» **Supplied entries**:

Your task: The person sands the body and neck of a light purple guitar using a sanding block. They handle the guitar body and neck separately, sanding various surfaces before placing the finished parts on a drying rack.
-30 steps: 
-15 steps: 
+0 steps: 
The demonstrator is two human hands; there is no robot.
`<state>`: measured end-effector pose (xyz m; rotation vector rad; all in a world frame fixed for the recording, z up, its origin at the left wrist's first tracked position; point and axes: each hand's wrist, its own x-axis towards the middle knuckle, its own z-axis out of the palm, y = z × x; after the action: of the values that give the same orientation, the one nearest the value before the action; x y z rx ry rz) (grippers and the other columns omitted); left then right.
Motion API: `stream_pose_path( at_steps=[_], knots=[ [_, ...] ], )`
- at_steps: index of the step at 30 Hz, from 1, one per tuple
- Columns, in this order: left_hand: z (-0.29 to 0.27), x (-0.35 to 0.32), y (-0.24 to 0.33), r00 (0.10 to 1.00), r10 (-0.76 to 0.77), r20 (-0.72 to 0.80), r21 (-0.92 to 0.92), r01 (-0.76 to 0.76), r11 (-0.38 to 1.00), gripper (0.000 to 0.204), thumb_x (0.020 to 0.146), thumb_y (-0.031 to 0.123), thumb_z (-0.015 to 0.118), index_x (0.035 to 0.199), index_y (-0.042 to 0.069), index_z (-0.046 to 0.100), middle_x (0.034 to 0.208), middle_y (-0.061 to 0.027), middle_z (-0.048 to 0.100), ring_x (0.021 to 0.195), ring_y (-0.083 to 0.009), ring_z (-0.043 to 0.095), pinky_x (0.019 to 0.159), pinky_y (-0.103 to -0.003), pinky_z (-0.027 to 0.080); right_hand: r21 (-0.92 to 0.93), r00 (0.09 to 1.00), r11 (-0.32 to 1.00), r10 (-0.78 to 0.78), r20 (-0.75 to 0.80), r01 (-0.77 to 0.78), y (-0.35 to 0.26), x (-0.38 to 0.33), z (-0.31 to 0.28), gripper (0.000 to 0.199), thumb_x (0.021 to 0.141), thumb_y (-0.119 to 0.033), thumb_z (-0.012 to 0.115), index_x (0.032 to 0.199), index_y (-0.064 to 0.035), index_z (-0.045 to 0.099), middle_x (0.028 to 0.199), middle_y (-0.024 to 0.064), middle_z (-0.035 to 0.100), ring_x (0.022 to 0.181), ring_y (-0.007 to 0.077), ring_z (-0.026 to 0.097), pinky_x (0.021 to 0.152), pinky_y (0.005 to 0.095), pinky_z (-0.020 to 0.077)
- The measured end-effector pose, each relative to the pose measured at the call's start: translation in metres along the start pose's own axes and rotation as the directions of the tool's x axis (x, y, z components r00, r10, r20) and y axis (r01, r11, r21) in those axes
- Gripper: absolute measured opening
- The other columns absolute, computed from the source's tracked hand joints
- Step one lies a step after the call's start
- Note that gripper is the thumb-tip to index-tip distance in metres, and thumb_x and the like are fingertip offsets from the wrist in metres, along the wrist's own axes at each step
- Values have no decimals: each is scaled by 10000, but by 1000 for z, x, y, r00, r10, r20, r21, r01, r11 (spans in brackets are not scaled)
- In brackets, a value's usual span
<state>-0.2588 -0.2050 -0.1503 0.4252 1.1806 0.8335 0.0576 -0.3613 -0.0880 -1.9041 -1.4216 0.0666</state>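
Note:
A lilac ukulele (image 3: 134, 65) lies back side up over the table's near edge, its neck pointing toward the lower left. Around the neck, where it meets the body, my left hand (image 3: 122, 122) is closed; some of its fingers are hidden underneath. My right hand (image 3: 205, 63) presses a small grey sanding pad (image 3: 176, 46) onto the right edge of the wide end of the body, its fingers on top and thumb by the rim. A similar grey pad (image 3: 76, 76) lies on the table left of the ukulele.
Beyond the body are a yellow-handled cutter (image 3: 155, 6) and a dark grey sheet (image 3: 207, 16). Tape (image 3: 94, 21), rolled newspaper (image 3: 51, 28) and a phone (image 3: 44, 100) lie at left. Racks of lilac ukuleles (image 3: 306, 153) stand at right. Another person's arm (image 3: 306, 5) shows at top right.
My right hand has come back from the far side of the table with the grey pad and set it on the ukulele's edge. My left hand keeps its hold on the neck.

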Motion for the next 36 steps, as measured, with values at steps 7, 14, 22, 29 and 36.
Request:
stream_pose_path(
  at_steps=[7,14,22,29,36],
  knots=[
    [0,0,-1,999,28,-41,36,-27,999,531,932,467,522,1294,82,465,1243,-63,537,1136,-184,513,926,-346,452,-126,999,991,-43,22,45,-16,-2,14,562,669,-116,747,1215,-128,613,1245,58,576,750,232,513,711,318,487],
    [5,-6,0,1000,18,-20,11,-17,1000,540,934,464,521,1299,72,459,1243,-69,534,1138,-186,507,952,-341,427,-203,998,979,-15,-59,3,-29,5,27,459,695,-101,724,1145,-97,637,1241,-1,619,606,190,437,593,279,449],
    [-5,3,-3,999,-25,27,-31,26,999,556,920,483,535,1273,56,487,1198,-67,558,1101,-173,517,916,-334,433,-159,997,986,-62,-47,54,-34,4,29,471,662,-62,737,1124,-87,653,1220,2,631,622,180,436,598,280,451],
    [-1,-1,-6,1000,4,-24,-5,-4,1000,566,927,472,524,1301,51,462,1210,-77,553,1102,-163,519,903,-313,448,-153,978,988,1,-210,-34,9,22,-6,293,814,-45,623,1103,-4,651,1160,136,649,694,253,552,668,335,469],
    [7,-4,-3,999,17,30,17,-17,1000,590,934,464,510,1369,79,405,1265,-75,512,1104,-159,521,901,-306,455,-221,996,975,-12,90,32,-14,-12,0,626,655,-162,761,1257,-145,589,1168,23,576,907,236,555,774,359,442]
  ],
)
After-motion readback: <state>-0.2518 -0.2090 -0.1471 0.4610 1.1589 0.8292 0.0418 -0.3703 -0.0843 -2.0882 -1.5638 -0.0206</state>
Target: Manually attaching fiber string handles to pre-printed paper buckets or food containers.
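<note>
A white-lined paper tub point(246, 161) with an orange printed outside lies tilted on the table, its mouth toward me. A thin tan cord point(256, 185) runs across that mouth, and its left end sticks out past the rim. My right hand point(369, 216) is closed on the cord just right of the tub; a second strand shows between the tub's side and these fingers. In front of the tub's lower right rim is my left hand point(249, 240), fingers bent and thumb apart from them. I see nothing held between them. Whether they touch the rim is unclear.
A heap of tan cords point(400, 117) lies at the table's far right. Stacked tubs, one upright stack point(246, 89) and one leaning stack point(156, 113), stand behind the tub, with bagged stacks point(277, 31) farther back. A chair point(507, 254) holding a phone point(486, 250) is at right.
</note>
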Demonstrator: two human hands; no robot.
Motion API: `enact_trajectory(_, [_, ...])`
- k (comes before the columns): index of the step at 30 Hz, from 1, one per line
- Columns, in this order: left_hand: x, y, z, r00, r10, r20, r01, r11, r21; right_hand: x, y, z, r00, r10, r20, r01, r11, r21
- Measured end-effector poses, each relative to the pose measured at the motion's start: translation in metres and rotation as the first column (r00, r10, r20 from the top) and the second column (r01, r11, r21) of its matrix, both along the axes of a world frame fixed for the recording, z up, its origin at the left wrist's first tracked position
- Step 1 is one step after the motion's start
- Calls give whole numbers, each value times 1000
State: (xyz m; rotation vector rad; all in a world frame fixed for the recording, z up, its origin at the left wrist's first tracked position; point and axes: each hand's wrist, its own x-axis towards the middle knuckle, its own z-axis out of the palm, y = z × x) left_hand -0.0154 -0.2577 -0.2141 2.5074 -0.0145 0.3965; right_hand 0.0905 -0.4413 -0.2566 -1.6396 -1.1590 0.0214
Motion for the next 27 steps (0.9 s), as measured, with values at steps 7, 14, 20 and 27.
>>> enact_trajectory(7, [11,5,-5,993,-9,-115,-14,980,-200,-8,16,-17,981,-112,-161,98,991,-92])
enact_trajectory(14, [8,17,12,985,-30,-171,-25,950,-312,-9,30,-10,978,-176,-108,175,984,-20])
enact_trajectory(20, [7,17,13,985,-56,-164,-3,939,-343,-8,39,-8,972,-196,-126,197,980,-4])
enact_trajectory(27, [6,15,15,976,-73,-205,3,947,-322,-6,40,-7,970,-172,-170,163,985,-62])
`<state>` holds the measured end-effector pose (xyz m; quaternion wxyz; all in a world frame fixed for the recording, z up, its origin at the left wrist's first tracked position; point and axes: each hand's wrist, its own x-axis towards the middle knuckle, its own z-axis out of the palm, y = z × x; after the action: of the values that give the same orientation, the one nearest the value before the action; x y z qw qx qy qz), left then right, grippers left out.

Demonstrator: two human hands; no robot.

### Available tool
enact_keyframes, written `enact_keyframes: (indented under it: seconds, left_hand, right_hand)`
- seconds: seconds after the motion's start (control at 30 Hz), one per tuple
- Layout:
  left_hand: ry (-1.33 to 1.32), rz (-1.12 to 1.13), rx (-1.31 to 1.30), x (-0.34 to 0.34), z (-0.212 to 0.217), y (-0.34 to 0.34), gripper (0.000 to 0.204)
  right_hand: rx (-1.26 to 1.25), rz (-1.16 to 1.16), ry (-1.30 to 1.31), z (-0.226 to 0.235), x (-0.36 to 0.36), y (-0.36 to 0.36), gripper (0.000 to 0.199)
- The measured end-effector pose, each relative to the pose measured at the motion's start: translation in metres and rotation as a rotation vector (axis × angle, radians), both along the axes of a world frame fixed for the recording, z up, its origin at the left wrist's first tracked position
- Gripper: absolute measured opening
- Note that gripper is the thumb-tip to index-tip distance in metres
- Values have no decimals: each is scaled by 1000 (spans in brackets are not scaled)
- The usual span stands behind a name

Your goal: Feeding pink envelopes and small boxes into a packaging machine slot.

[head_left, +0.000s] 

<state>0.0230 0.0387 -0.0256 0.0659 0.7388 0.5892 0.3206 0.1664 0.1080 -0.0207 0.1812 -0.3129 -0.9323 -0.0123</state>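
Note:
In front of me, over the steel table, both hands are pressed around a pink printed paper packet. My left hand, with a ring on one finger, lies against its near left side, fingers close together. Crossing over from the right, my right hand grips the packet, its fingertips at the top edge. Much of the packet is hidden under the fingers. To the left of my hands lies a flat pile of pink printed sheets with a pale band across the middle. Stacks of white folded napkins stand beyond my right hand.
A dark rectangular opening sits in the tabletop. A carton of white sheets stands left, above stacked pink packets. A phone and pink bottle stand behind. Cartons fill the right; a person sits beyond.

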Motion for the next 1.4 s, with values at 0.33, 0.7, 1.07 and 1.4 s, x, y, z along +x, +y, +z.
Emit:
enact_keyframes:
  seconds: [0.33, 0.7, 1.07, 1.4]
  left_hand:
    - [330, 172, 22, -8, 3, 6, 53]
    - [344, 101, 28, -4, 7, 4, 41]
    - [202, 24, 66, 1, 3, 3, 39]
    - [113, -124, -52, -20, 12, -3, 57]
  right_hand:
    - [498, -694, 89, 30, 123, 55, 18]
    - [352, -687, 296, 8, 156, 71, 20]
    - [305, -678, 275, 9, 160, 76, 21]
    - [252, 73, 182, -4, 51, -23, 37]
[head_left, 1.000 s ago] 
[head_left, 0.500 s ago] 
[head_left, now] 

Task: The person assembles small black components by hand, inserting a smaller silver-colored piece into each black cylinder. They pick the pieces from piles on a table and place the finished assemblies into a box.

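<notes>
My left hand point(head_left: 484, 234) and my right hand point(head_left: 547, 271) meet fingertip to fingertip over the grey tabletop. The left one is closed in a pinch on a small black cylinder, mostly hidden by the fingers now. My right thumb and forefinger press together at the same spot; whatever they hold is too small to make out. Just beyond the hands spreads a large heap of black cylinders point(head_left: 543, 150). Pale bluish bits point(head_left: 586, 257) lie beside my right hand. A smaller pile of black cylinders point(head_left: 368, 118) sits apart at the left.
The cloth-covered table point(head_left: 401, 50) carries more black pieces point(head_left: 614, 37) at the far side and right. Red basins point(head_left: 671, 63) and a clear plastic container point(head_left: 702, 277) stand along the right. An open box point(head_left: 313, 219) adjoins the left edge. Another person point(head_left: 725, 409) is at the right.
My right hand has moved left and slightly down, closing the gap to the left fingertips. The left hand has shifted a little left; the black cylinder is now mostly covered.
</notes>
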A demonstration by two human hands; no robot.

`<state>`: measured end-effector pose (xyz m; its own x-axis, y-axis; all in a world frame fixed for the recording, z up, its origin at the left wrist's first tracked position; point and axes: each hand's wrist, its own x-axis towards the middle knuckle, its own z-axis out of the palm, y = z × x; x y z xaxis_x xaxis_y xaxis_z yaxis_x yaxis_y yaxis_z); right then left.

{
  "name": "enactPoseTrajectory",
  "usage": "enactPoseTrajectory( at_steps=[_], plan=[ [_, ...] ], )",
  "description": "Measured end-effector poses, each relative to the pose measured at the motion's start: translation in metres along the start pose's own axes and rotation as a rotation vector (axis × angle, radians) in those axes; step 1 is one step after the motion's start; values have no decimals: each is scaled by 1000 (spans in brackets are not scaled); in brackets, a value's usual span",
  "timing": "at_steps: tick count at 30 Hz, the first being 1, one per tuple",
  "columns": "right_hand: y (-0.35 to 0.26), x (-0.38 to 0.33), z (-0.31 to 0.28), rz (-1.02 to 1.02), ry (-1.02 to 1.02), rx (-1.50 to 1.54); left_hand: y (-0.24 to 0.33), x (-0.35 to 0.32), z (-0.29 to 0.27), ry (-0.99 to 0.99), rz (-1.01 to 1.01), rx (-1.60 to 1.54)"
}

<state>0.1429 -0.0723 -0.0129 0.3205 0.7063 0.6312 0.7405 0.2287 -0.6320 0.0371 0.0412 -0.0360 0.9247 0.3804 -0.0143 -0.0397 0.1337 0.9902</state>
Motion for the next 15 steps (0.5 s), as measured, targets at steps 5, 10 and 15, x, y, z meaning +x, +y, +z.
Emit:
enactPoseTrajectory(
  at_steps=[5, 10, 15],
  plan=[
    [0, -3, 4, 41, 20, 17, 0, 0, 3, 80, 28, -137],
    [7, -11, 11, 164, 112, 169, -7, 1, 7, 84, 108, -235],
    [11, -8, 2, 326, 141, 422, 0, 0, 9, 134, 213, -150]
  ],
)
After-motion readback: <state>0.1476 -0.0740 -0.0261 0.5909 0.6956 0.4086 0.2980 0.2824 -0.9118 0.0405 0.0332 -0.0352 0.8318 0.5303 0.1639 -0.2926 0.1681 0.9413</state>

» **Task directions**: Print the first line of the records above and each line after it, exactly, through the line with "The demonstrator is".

» **Response**:
Your task: The person sands the body and neck of a light purple guitar using a sanding block. They handle the guitar body and neck separately, sanding various surfaces before placing the finished parts on a drying rack.
-30 steps: 
-15 steps: 
+0 steps: 
The demonstrator is two human hands; there is no robot.

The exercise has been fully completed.